__Assigned task__
Here is a listing; work out how many of its lines contain the word "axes", and state only that number.

__Available data__
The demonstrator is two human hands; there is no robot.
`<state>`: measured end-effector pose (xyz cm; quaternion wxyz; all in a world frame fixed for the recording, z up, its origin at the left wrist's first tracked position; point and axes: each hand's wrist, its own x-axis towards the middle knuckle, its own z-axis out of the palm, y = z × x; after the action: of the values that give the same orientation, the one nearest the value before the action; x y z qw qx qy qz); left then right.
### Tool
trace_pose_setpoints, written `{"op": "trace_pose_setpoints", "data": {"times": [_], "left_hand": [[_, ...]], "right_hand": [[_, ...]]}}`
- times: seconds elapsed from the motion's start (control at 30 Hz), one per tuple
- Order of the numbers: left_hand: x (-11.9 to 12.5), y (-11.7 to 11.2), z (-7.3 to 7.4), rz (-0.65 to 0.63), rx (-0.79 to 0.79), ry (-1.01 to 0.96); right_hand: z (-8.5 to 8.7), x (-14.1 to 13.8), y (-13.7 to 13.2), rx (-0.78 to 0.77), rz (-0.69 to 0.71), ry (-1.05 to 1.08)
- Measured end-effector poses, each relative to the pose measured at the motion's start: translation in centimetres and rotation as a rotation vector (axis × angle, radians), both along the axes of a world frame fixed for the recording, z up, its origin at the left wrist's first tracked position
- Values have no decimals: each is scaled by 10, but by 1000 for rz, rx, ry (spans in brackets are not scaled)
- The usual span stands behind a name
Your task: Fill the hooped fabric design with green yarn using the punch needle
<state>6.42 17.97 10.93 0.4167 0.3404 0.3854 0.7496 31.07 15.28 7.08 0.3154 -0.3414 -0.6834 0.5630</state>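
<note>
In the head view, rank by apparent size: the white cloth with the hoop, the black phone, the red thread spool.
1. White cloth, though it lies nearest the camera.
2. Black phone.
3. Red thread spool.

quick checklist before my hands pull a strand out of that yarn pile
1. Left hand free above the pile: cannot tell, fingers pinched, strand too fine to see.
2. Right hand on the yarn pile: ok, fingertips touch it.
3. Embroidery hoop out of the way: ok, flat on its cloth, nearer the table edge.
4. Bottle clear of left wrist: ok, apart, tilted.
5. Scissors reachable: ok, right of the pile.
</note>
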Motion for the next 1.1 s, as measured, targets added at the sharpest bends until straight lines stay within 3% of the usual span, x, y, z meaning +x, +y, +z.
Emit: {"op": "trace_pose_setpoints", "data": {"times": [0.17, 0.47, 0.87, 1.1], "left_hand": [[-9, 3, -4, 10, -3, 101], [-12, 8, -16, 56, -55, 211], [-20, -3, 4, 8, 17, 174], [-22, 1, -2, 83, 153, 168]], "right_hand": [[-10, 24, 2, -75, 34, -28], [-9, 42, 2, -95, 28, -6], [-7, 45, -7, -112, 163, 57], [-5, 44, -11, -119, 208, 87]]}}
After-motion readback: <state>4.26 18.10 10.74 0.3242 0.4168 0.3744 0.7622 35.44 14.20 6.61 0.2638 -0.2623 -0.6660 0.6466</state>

__Reply to the exercise__
2